#### Instructions to follow:
All lines from the one with "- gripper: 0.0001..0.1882" to the end of the data: return those exactly, and only those.

#### Supplied information:
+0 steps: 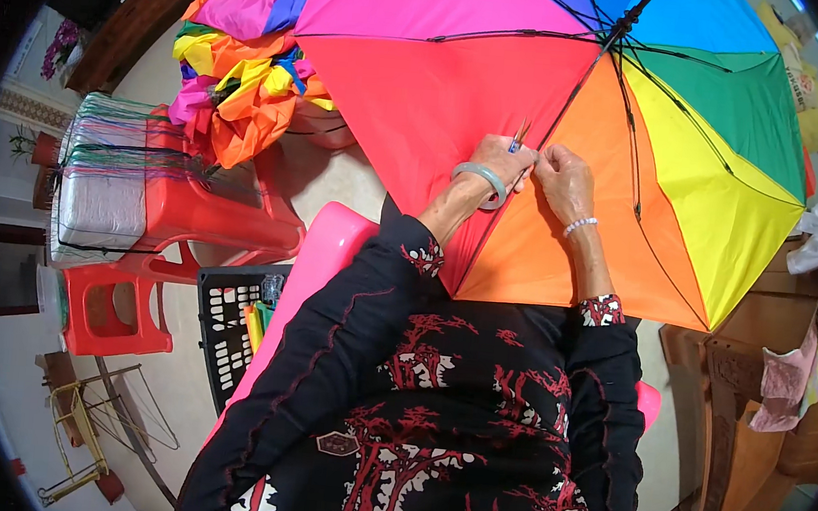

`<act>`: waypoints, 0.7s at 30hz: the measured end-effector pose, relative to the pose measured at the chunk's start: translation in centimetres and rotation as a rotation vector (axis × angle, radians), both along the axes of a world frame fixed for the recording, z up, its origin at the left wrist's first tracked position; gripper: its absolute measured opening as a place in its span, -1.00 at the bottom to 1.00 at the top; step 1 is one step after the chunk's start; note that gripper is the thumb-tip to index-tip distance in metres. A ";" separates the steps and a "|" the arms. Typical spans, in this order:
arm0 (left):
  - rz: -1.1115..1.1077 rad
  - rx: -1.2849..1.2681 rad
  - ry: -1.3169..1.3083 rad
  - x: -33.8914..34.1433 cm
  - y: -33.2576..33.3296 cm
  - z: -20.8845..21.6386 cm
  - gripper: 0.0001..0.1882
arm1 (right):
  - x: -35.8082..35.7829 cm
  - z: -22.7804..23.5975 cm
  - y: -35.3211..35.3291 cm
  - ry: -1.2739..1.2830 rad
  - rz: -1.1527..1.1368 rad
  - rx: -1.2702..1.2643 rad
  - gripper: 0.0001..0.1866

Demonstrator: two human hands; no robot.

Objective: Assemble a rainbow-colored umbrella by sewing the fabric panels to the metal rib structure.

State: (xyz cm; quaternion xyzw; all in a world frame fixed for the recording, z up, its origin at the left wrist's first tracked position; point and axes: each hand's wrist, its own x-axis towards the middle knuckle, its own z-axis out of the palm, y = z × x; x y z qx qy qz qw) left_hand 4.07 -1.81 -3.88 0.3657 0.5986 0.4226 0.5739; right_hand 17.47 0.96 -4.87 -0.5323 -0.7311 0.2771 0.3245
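An open umbrella (pixel 443 93) with panels in rainbow colours lies over my lap, its inside and black ribs facing me. My left hand (pixel 500 166), with a pale bangle at the wrist, is closed around a small tool (pixel 522 137) with two thin pointed tips and a blue part, resembling thread snips. Beside it, my right hand (pixel 567 184), wearing a beaded bracelet, is pinched shut over the orange panel. The fingertips of both hands meet at the rib between the red and orange panels. Whatever the right fingers pinch is too small to make out.
Left of me, a red plastic stool (pixel 208 218) bears a white block (pixel 98 199) draped with coloured threads. Heaped rainbow fabric (pixel 248 95) lies behind it. A black crate (pixel 228 327) sits by the pink chair (pixel 333 239). Carved wooden furniture (pixel 745 421) stands at right.
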 end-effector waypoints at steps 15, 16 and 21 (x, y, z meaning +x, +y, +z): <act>0.081 0.290 0.228 0.7 -0.3 -2.0 -0.79 | 3.1 3.4 0.3 -0.681 0.012 0.313 -0.94; 0.080 0.289 0.228 0.7 -0.3 -2.0 -0.79 | 3.3 3.4 0.3 -0.680 0.011 0.311 -0.94; 0.043 0.255 0.217 0.5 -0.4 -1.8 -0.79 | 4.1 2.9 0.4 -0.744 -0.031 0.322 -0.94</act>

#### Written answer:
  - gripper: 0.0001..0.1882
arm1 (right):
  - x: -35.8082..35.7829 cm
  - z: -22.7804..23.5975 cm
  - y: -35.3211..35.3291 cm
  - ry: -1.2739..1.2830 rad
  - rz: -1.1527..1.1368 rad
  - rx: -1.2702..1.2643 rad
  - gripper: 0.0001..0.1866

Demonstrator: two human hands; no robot.

Objective: Assemble a rainbow-colored umbrella by sewing the fabric panels to the metal rib structure.

State: (xyz cm; quaternion xyzw; all in a world frame fixed for the recording, z up, its origin at the left wrist's first tracked position; point and axes: each hand's wrist, its own x-axis towards the middle knuckle, its own z-axis out of the palm, y = z × x; x y z qx qy qz qw) left_hand 4.07 -1.81 -3.88 0.3657 0.5986 0.4226 0.5739; right_hand 17.47 0.96 -4.87 -0.5323 -0.7311 0.2771 0.3245
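An open umbrella (pixel 443 93) with panels in rainbow colours lies over my lap, its inside and black ribs facing me. My left hand (pixel 500 166), with a pale bangle at the wrist, is closed around a small tool (pixel 522 137) with two thin pointed tips and a blue part, resembling thread snips. Beside it, my right hand (pixel 567 184), wearing a beaded bracelet, is pinched shut over the orange panel. The fingertips of both hands meet at the rib between the red and orange panels. Whatever the right fingers pinch is too small to make out.
Left of me, a red plastic stool (pixel 208 218) bears a white block (pixel 98 199) draped with coloured threads. Heaped rainbow fabric (pixel 248 95) lies behind it. A black crate (pixel 228 327) sits by the pink chair (pixel 333 239). Carved wooden furniture (pixel 745 421) stands at right.
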 end-effector waypoints at steps 15, 16 and 21 (x, y, z meaning +x, +y, +z): <act>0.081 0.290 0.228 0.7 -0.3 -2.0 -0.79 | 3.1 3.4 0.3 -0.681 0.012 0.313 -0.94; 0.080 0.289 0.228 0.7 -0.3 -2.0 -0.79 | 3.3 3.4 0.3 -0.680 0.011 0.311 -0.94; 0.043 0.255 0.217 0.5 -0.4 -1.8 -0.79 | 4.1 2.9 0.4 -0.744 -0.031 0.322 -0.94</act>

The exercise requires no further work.